# Confused with injection and surjection on ring homomorphisms

If $\phi: R \rightarrow S$ is a ring homomorphism, then $\phi':R/ker(\phi) \rightarrow S$, defined as $\phi'(r+ker(\phi)) = \phi(r)$ $\forall r \in R$ is an injective homomorphism.

This is true because $r_1+ker(\phi) = r_2+ker(\phi) \iff r_1-r_2\in ker(\phi) \iff \phi(r_1-r_2)=0 \iff \phi(r_1)=\phi(r_2)\iff \phi'(r_1+ker(\phi))=\phi'(r_2+ker(\phi))$, and so $\phi'$ is well-defined and is injective. (It is also a homomorphism - not relevant here). Also, $Im(\phi) = Im(\phi')$ - I can't seem to prove this.

Now, being $\phi$ an homomorphism, $ker(\phi)={0} \iff \phi$ is injective.

The question is: if I have an homomorphism from the quotient ring $R[X]/⟨f(X)⟩$ to a certain $S$ ring, where $degree(f(X)) = n$ is an irreducible polynomial in $R[X]$, what can I conclude about those two being isomorphic or not?

P.S.: I had this question whilst reading Is this quotient Ring Isomorphic to the Complex Numbers and the answer by Bill Dubuque (how can we know that the $f$ mapping is onto?)

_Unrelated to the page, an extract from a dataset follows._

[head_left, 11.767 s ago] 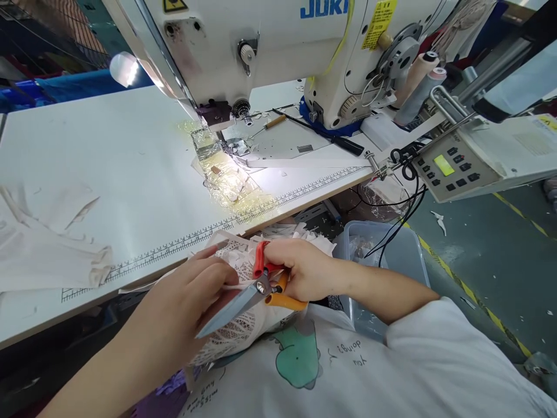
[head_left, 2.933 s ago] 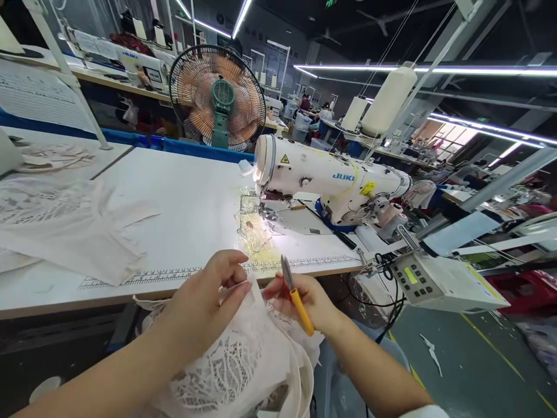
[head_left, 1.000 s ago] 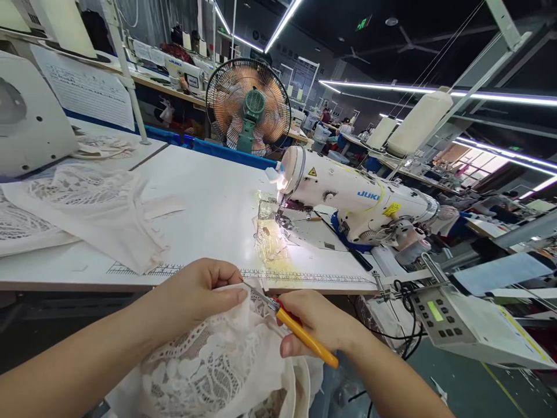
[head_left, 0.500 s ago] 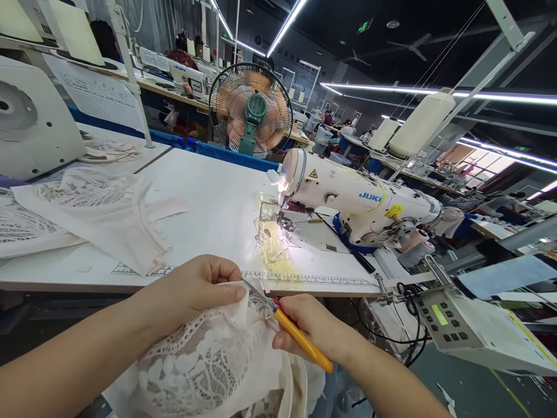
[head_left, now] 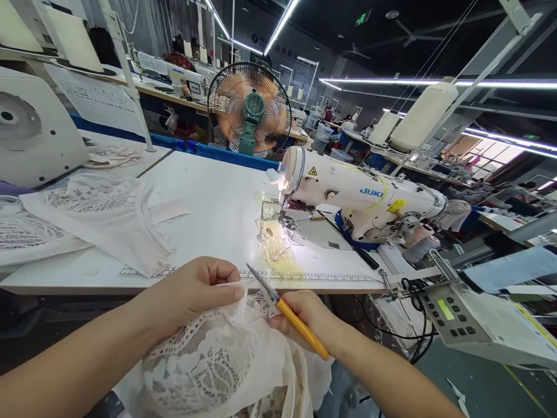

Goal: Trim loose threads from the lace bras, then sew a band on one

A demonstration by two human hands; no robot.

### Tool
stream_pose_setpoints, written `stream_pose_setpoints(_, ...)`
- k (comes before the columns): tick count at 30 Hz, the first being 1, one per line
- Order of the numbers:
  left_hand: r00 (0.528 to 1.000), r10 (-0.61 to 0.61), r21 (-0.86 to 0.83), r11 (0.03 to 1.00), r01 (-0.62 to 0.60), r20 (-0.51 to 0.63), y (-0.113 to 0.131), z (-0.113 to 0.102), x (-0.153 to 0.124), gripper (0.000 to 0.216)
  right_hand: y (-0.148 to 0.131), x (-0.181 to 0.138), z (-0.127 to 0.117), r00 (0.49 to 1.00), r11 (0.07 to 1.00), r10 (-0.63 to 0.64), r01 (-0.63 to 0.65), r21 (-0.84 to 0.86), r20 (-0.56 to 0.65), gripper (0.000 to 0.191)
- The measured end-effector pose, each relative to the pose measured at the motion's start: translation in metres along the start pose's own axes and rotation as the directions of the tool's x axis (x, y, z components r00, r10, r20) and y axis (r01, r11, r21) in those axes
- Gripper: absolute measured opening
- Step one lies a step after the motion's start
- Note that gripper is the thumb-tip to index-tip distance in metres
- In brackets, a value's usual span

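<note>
A white lace garment [head_left: 209, 366], looking like a bra, hangs in front of the table edge. My left hand [head_left: 206, 290] pinches its upper edge between thumb and fingers. In my right hand [head_left: 307, 319] is a pair of scissors [head_left: 300, 328] with orange handles, its pointed blades rising up and left past the garment's edge. The blade tips stand just right of my left fingertips, above the table's front edge, apart from the cloth. My right fingers also reach the fabric behind the handles, where their hold is partly hidden.
A white JUKI sewing machine [head_left: 343, 188] stands lit on the white table [head_left: 209, 203], with a printed ruler [head_left: 331, 277] along the front edge. More lace pieces [head_left: 108, 209] lie at left. A control box [head_left: 456, 319] is at right, a fan [head_left: 250, 110] behind.
The scissors have drawn slightly back from my left fingertips, and their blades now show more clearly against the table. My left hand keeps its pinch on the garment. The view has shifted a little.
</note>
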State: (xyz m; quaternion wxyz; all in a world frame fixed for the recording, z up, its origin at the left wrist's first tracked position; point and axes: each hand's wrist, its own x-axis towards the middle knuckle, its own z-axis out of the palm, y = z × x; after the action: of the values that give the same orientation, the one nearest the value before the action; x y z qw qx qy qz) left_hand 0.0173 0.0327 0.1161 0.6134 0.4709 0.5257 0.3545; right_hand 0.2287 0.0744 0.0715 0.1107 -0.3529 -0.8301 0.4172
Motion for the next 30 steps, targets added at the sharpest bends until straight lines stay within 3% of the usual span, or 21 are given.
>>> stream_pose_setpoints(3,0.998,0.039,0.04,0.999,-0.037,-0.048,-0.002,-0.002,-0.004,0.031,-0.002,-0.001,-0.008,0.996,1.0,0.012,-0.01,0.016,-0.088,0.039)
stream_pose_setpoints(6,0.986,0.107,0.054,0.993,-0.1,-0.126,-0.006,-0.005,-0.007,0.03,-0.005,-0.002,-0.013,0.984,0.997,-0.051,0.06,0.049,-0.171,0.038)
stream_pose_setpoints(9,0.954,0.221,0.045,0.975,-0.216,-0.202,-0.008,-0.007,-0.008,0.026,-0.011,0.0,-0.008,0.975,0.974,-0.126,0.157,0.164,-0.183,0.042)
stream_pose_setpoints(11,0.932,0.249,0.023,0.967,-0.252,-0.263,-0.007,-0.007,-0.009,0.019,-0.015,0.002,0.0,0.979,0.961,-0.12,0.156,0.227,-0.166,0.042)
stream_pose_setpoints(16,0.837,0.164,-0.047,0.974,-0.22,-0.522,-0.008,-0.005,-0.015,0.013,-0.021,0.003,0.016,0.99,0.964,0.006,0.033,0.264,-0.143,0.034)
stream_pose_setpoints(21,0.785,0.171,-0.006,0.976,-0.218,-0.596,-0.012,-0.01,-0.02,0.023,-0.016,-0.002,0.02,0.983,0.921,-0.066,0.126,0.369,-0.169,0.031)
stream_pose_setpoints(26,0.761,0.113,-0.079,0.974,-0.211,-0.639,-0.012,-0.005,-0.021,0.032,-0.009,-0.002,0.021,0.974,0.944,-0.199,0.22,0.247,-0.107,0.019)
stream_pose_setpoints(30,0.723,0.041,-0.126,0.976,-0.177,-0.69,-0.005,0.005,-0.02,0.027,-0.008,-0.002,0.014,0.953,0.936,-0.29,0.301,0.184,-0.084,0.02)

• Note that the result you are referring to is not about $S$ but about $\mathbb{R}[X]/I$ where $I$ is generated by an irreducible polynomial
– JJR
May 25, 2017 at 9:49

Intuitively, you should think that whenever you mod out by the kernel of a homomorphism, you are not changing the image.

To see that the image of $\phi$ is the same as the image of $\phi'$ more formally, pick an element $s\in S$ in the image of $\phi$. Then there is some $r\in R$ such that $\phi(r)=s$.

Okay great, so what. Now what do you think in $R/\text{ker}(\phi)$ will map to this $s$? The most obvious thing: just the coset of $r$ above. More concretely, we compute $$\phi'(r+\text{ker}(\phi))=\phi(r)=s$$ so that the $\text{im}(\phi')$ is atleast as big as that of $\phi$

And the image of $\phi'$ can't be bigger because any $s\in S$ hit by some $r+\text{ker}(\phi)$ under $\phi'$ is actually hit by a representing $r$ under $\phi$!

Intuitively, when you mod out by an ideal, what you're really saying is that you're setting everything in the "denominator" equal to $$0$$. So, in $$R/\text{ker}(\phi)$$, everything in the kernel of $$\phi$$ is grouped into one term, which has $$0$$ as a representative.

Next we ask: what is the kernel of $$\phi'$$? We ask this because if the kernel of $$\phi'$$ is $$0$$ (the $$0$$ in $$R/\text{ker}(\phi)$$, not the $$0$$ in $$R$$), then $$\phi'$$ is injective. But the kernel of $$\phi'$$ is the set of all $$r+\text{ker}(\phi) \in R/\text{ker}(\phi)$$ such that $$\phi'(r+\text{ker}(\phi))=0$$, which is only the case when $$\phi(r)=0$$; i.e. the kernel of $$\phi'$$ is the set $$\{\text{ker}(\phi)\}$$ (note that this set contains a single element!). Since $$\text{ker}(\phi)$$ is the zero of $$R/\text{ker}(\phi)$$, the kernel of $$\phi'$$ is just that, so $$\phi'$$ is injective.

You can say that $$\text{Im}(\phi')=\text{Im}(\phi)$$ because $$\phi(r)=\phi'(r+\text{ker}(\phi))$$, so everything in the image of $$\phi$$ is $$\phi'$$ of something, and vice versa.

As for your final question about $$R[X]/\langle f(X)\rangle$$, suppose $$\varphi :R[X]/\langle f(X)\rangle \to S$$ is a homomorphism. When is a homomorphism an isomorphism? Strictly when it is bijective (injective and surjective).

Trivially $$\varphi$$ is surjective onto its image, so $$\varphi$$ is surjective when $$\text{Im}(\varphi)=S$$.

Next, $$\varphi$$ is injective if and only if its kernel is $$0$$. What is equal to $$0$$ in $$R[X]/\langle f(X)\rangle$$? Exactly the ideal $$\langle f(X)\rangle$$, since this is what modding by an ideal does. Thus, $$\varphi$$ is injective when $$\text{ker}(\varphi)=\langle f(X)\rangle$$.

In general, for a ring homomorphism $$\varphi:R\to S$$, we have that $$R/\text{ker}(\varphi)\cong \text{Im}(\varphi)$$. This is called the First (Ring) Isomorphism Theorem, and I highly recommend familiarizing yourself with it!